_YOUR OBJECTIVE_
Restate the data word for word. Leave the pictures out.

_DATA_
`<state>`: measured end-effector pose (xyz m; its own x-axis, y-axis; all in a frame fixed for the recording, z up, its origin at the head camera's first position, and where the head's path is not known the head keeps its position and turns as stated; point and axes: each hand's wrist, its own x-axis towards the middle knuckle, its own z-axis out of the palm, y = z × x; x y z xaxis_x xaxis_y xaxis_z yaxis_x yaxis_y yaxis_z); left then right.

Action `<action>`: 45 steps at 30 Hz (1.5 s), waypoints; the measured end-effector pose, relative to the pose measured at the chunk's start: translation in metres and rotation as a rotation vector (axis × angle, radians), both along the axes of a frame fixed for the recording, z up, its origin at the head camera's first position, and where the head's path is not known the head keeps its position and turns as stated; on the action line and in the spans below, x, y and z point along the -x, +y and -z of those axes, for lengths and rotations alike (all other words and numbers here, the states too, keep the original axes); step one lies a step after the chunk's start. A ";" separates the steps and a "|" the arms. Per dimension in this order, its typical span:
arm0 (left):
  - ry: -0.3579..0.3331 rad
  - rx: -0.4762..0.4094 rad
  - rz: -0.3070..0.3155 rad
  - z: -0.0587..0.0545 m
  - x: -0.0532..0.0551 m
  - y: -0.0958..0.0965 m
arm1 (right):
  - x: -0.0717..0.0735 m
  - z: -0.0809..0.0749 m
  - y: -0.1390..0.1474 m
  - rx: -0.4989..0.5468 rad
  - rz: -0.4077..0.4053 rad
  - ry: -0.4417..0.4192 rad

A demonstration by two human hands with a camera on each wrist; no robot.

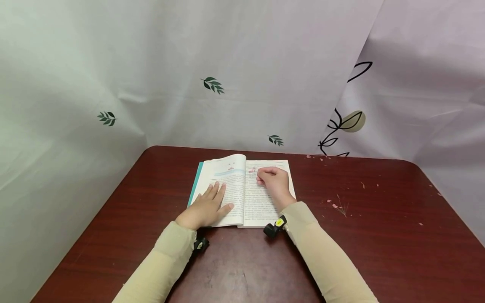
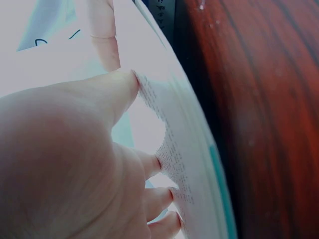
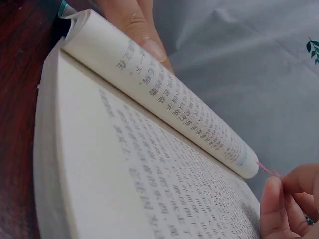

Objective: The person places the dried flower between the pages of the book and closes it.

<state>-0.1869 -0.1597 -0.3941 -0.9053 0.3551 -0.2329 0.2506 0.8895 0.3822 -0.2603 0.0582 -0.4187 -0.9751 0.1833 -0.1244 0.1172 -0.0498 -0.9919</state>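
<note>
An open book (image 1: 261,210) with printed pages and a teal cover edge lies on the table. Spread across its left page (image 1: 235,189), my left hand (image 1: 206,207) presses the paper with straight fingers; its thumb points toward the spine. Over the right page, my right hand (image 1: 275,184) pinches a small pink flower sprig (image 3: 268,170) between thumb and forefinger. The sprig's pink end (image 1: 253,169) shows just left of the fingertips in the head view, near the top of that page. Most of its stem is hidden in the fingers.
On the dark red table (image 1: 379,240), a loose sprig with pink bits (image 1: 339,206) lies right of the book. More small petals (image 1: 308,156) are scattered by the back edge. A pale curtain (image 1: 170,63) with leaf prints hangs behind the table.
</note>
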 end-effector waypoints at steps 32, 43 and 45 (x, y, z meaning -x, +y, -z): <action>0.002 0.020 0.002 0.001 0.003 -0.001 | -0.004 -0.002 -0.006 -0.476 -0.077 0.063; 0.001 0.006 -0.004 0.000 0.002 -0.001 | -0.007 -0.007 0.002 -0.387 -0.215 0.037; 0.000 0.005 -0.004 -0.001 0.001 -0.001 | -0.008 -0.011 0.005 -0.417 -0.252 0.052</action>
<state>-0.1879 -0.1605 -0.3932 -0.9068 0.3500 -0.2351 0.2465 0.8925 0.3777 -0.2519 0.0635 -0.4081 -0.9985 -0.0353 -0.0409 0.0247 0.3764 -0.9261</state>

_TASK RESPONSE_
`<state>`: measured end-effector pose (xyz m; its own x-axis, y-axis; all in a frame fixed for the recording, z up, its origin at the head camera's first position, and where the head's path is not known the head keeps its position and turns as stated; point and axes: each hand's wrist, its own x-axis towards the middle knuckle, its own z-axis out of the palm, y = z × x; x y z xaxis_x xaxis_y xaxis_z yaxis_x yaxis_y yaxis_z); left then right.

Action `<action>`: 45 steps at 30 Hz (1.5 s), waypoints; the measured end-effector pose, relative to the pose measured at the chunk's start: translation in metres and rotation as a rotation vector (axis × angle, radians), both along the axes of a frame fixed for the recording, z up, its origin at the head camera's first position, and where the head's path is not known the head keeps its position and turns as stated; on the action line and in the spans below, x, y and z point along the -x, +y and -z of those axes, for lengths and rotations alike (all other words and numbers here, the states too, keep the original axes); step one lies a step after the chunk's start. A ";" separates the steps and a "|" the arms. Per dimension in this order, its typical span:
arm0 (left):
  - ry: -0.3579..0.3331 rad
  - rx: -0.4762..0.4094 rad
  - rz: -0.3070..0.3155 rad
  - z: -0.0587..0.0545 m
  - x: -0.0532..0.0551 m
  - y: -0.0958..0.0965 m
arm1 (right):
  - x: -0.0717..0.0735 m
  - z: -0.0809..0.0749 m
  - y: -0.1390..0.1474 m
  - rx: -0.4989..0.5468 rad
  - rz: -0.4077..0.4053 rad
  - ry: -0.4417..0.4192 rad

A demonstration by two human hands with a camera on each wrist; no robot.


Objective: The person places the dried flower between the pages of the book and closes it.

<state>-0.1869 -0.1597 -0.3941 -0.9053 0.3551 -0.2329 0.2506 0.8895 0.3822 -0.2603 0.0582 -0.4187 -0.9751 0.1833 -0.1244 0.1172 -0.0498 -0.9919</state>
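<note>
An open book (image 1: 261,210) with printed pages and a teal cover edge lies on the table. Spread across its left page (image 1: 235,189), my left hand (image 1: 206,207) presses the paper with straight fingers; its thumb points toward the spine. Over the right page, my right hand (image 1: 275,184) pinches a small pink flower sprig (image 3: 268,170) between thumb and forefinger. The sprig's pink end (image 1: 253,169) shows just left of the fingertips in the head view, near the top of that page. Most of its stem is hidden in the fingers.
On the dark red table (image 1: 379,240), a loose sprig with pink bits (image 1: 339,206) lies right of the book. More small petals (image 1: 308,156) are scattered by the back edge. A pale curtain (image 1: 170,63) with leaf prints hangs behind the table.
</note>
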 end-effector waypoints at steps 32, 43 and 45 (x, y, z meaning -x, +y, -z): <action>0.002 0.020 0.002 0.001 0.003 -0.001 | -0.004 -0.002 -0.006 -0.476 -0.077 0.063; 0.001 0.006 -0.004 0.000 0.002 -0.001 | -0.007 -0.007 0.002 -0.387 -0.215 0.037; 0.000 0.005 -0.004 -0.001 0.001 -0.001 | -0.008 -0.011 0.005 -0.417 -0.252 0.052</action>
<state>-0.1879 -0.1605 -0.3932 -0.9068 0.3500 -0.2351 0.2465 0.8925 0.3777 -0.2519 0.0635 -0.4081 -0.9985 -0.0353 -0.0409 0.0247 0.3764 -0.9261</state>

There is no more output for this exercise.